If the mode which he employed for acquiring sovereignty gained him such a title, the way in which he wielded it, procured him the more honourable one of Robert the Magnificent. Having first humbled such of his own barons or neighbours as denied his authority, Robert came forward as the patron and support of weak princes against the strong, who sought to despoil them. Thus he protected Henry of France against the Count of Champagne, Baldwin of Flanders against his rebellious son. And he endeavoured also to aid the cause of two young Anglo-Saxon princes against Canute the Dane, who had deprived them of their heritage. Canute scouted the demand, and Robert, in revenge, prepared the first naval expedition in the ports of Normandy against the kingdom of England.

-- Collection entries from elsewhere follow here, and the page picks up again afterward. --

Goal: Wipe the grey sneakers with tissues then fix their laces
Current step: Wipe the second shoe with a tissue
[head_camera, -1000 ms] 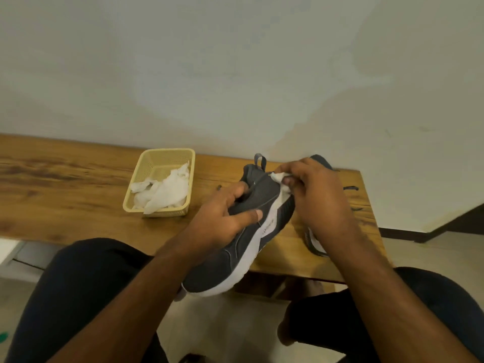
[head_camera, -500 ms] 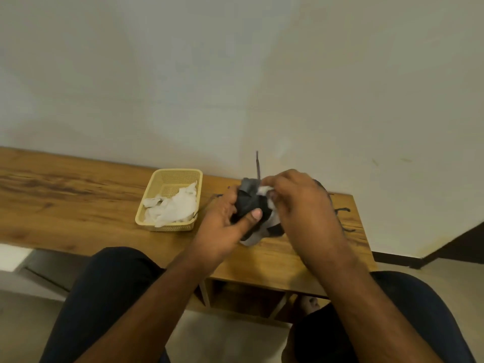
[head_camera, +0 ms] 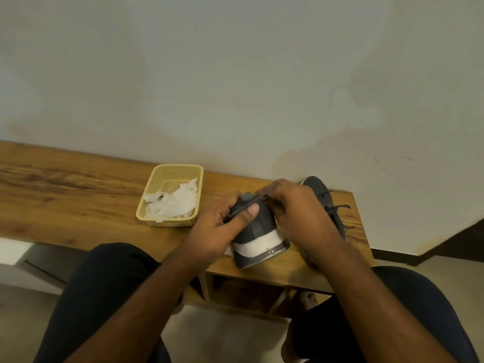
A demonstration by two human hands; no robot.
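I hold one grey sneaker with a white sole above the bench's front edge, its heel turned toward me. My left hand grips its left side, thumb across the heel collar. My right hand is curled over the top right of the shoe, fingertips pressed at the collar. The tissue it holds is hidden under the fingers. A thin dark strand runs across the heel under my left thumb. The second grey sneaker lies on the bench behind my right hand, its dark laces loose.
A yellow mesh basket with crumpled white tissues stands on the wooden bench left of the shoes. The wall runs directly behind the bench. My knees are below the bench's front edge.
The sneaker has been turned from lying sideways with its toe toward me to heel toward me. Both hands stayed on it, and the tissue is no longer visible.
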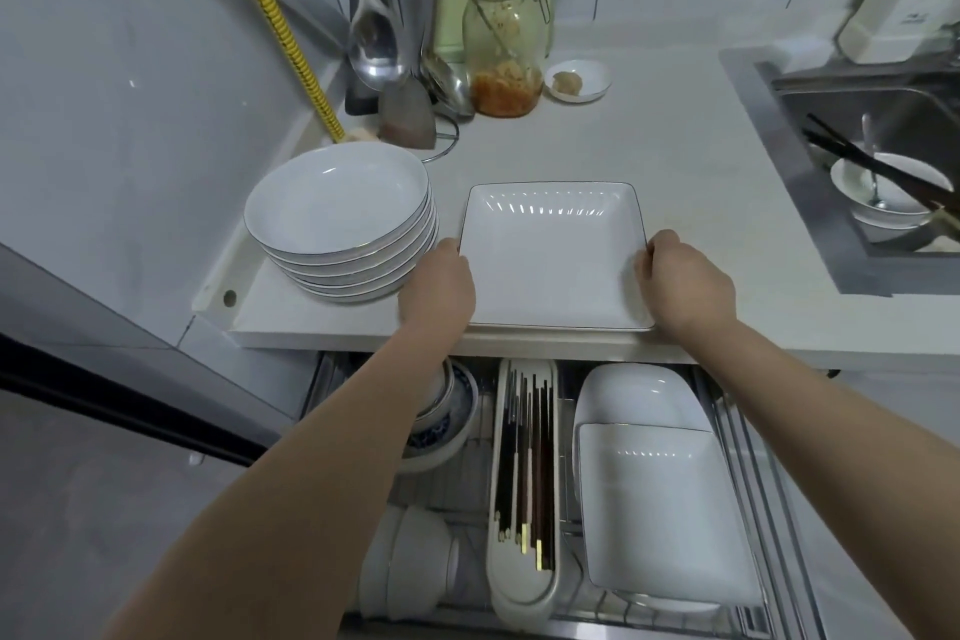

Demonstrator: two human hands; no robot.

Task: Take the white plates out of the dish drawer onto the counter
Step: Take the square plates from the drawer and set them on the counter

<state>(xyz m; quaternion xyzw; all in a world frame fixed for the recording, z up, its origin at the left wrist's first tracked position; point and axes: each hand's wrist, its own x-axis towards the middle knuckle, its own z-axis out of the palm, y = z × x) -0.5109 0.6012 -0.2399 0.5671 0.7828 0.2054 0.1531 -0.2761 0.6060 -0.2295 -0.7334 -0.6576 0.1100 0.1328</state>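
A square white ceramic plate with a thin dark rim lies flat on the pale stone counter, close to its front edge, and both hands are on it. The left hand curls round the plate's left edge, its fingers tucked under and out of sight, and the right hand grips the right edge with the thumb lying on the rim. Whether the plate rests fully on the counter or is held a touch above it cannot be told. Just to the left, almost touching the left hand, stands a stack of round white deep plates with fine dark rims, set on a white board at the counter's left end. Below the counter the wire dish drawer is pulled open. In its right section more white square plates lean one behind another, a rounder white dish showing at the back. In the middle sits a long cream plastic chopstick holder filled with dark chopsticks, and to the left are blue-and-white patterned bowls partly hidden by the left forearm, with plain white bowls on their sides nearer the front. At the back of the counter stand a clip-top glass jar holding orange food, a small white saucer and hanging steel ladles. A steel sink at the right holds a white bowl with chopsticks.
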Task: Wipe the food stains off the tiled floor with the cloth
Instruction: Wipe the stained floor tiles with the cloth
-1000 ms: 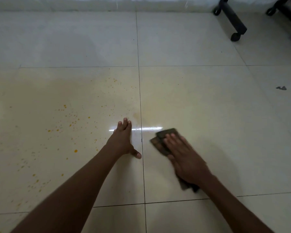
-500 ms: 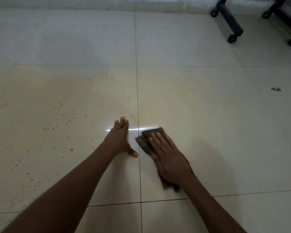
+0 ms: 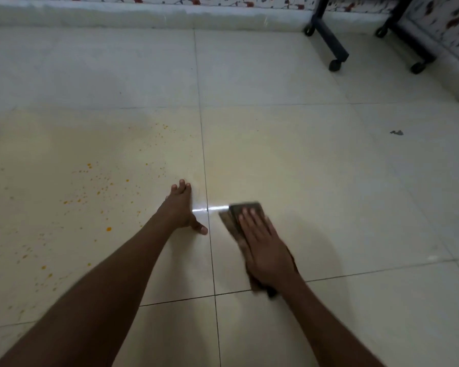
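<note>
Orange food stains speckle the cream tiled floor on the left tile, with more specks farther back near the grout line. A dark folded cloth lies flat on the tile right of that line. My right hand presses down on it, palm flat, fingers together; part of the cloth sticks out under my wrist. My left hand rests flat on the stained tile, fingers forward, thumb out toward the grout line, holding nothing.
A black wheeled frame stands at the back right, with a second castor leg beside it. A small dark scrap lies on the floor to the right. A pale skirting and patterned wall bound the far side.
My right hand slid the cloth left toward the grout line, then back right and slightly nearer. The left hand stayed planted. The camera tilted up, showing more wall.
</note>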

It failed at the time, but it commenced the relations of the Norman dukes with the Anglo-Saxon royal family, and set the example of turning such relations to account by the aid of a military force.

The birth of chivalry is generally assigned to this period, the middle of the eleventh century. The chronicles of Robert the Magnificent show him to have been imbued with the spirit, in ever espousing the cause of the weak. This, one of the noblest characteristics of chivalry, was, no doubt, owing to the preaching of the clergy, who first directed their efforts to the same end. Unable to accomplish it save by the warrior's sword, they contrived to introduce ceremonies and vows into the profession of arms. This made knighthood a religious as well as a feudal ceremony. In blessing the weapon and mail of the youth who for the first time

wielded or wore them, they enjoined an oath, by which he promised to be humane as well as pious. Whilst this union of devotion, and even asceticism, became the spirit of northern chivalry, the southern blended the warrior's duty with softer sentiments. The poet, in lieu of the priest, drew up its code, and presided over its festivities. Devotion and enthusiasm, instead of being exclusively paid to monastic objects, were turned to the worship of the female sex, and to the idealising of it, so as to render it a meet object of poetic and chivalric adoration. Such a peculiar and attractive view of sentiment and ideal of heroism could not prevail in one region, without exercising vast influence over the other. And although the north long resisted, and mingled its sombre colours with the bright tints of the south, the amatory sentiment joined to the devotional prevailed throughout Europe, and aided immensely in raising the social position of the weaker sex.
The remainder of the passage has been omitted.